I giovani viaggiatori si aggirano circospetti per la strada e nei parchi cittadini, non hanno più di 30 anni, e il sorriso di chi non vuole arrendersi.
Arrivano dall’Afghanistan, dal Pakistan, dall’Iran, addirittura dal Nepal, alla ricerca del loro posto in Europa: lavoro, diritti, libertà.
Visitiamo i campi ufficiali, dove la detenzione di migliaia di persone per ciò che sono e non per ciò che (non) hanno commesso, viene addolcita dall’offerta dei corsi di lingua, dalla scuola per i bambini, da un po’ di riscaldamento.
Basta trasformare un vecchio hotel per turisti jugoslavi in un centro di accoglienza per famiglie e il gioco è fatto.
Solo che la Jugoslavia non esiste più, l’accoglienza prevede il controllo della security privata e i bambini non vedono l’ora di andarsene.
Incredibilmente non vengono nemmeno riempiti tutti i posti disponibili, nonostante i parchi e gli edifici abbandonati ospitino molte persone lasciate al freddo.

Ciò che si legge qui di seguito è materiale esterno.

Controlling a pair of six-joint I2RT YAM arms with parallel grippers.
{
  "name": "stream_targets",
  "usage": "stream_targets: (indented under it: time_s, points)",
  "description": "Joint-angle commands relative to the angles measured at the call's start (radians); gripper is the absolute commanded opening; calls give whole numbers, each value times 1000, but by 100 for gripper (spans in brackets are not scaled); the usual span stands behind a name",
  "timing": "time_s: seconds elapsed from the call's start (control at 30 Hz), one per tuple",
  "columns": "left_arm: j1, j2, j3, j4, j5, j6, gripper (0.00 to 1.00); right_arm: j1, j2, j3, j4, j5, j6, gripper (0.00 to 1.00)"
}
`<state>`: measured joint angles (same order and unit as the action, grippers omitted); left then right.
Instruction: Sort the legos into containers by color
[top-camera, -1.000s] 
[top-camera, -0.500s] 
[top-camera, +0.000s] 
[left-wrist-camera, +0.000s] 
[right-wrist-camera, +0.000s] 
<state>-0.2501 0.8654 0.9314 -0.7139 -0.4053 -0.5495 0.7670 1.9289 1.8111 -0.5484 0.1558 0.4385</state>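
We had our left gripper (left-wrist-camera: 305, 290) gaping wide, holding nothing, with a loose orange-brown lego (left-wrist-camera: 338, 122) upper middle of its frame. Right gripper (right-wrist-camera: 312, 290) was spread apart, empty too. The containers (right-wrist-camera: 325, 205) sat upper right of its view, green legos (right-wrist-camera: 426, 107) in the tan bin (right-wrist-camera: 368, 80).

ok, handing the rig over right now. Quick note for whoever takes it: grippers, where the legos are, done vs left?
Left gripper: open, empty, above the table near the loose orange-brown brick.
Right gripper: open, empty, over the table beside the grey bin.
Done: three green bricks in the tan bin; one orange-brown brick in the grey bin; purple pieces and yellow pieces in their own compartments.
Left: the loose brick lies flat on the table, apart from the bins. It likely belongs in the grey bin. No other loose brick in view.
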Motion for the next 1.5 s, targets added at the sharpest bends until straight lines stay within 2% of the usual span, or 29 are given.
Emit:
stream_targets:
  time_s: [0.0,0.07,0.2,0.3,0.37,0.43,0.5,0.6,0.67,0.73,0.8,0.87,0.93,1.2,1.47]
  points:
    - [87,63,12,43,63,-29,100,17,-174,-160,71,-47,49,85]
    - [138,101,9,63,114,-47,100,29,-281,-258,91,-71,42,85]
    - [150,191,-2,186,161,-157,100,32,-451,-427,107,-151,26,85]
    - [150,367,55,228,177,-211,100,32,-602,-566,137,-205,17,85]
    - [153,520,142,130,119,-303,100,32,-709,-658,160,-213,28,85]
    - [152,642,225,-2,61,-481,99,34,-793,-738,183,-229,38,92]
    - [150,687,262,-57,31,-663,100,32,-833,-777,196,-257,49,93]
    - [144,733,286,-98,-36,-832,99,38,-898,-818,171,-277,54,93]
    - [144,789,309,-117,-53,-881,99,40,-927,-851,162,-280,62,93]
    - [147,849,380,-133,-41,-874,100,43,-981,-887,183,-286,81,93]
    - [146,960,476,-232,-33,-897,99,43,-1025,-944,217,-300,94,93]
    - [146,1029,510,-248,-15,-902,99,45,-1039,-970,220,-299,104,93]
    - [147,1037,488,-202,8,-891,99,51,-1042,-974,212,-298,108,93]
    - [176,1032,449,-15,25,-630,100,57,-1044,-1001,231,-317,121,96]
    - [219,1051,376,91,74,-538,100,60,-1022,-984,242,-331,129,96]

Il termometro segna 2 gradi e un uomo fa il bucato nel fiume Una.
Fortunatamente in questo viaggio incontriamo anche le sentinelle dell’umanità: chi offre ai viaggiatori assistenza telefonica gratuita e la lavatrice di casa per riprendersi la dignità; chi distribuisce abbigliamento invernale per sopravvivere nei passi di montagna; chi regala il calore dei sacchi a pelo; chi offre un sorriso distribuendo un bicchiere di té caldo.
C’è perfino qualcuno che cura le ferite ai piedi, uno scorcio di Vangelo in terra.
Non stupisce affatto che le sentinelle siano in maggioranza donne, mosse alcune da spirito materno, altre da sete di giustizia, altre ancora dall’empatia di chi nella disperazione della guerra ci è passato davvero.
“Sono stata rifugiata anch’io, so che cosa significa”, ci dice una signora con gli occhi lucidi.
Impossibile non sentire gli echi della guerra recente qui, tra i palazzi che portano ancora sulla facciata le sventagliate dei mitra.
Abbiamo incontrato luoghi surreali: stazioni dove i treni non viaggiano più, ma i cui binari sono popolati di gente.
A Tuzla, sotto gli occhi di tutti, ci sono almeno 130 tende e un paio di bidoni a fare da braciere per scaldare ragazzini e giovani che sognano l’Europa.
E contemporaneamente abbiamo sostato in stazioni inesistenti, su frontiere non segnate, dove però i viaggiatori, ma solo gli uomini, vengono fatti scendere dal pullman, perfino di notte, e abbandonati al freddo pungente della campagna bosniaca.
Una famiglia curda ci racconta il suo viaggio: Iran, Turchia, Grecia, Bulgaria, Serbia, fino alla Bosnia, sognando la Germania, dove finalmente le lauree in ingegneria, chimica, medicina potranno valere qualcosa.
Hanno aspettato anni a Teheran, hanno fatto domanda ufficiale in ambasciata per viaggiare con un visto, in aereo.
Nessuna risposta.
E allora hanno venduto la casa e tre mesi fa si sono messi in viaggio.
A piedi.
Per coronare il loro sogno: lavoro, diritti, libertà.
Rientrare nella fortezza Europa dà un senso di nausea: il privilegio del passaporto bordeaux che ormai non viene nemmeno timbrato.
L’ovvietà del privilegio di chi gode di Diritti, che non si accorge nemmeno di poter esercitare.
I nostri confini sono sorvegliati da chi il lavoro sporco lo sa fare bene e in silenzio, senza turbare la serenità dei fortunati.
Le tracce di spazzatura mi sembrano le uniche tracce pulite.
Sara


Dal 15 al 22 gennaio 2020, i volontari di Operazione Colomba hanno toccato alcune delle principali tappe della cosiddetta “Balkan route”, la rotta via terra che viene percorsa ogni giorno da centinaia di persone che cercano di raggiungere i Paesi dell’Unione Europea. Questo percorso di migrazione parte dai Paesi di provenienza in Asia, attraversando tutta la penisola balcanica, fino alla frontiera croata, la più difficile da oltrepassare, che segna il primo ingresso nell’Unione Europea.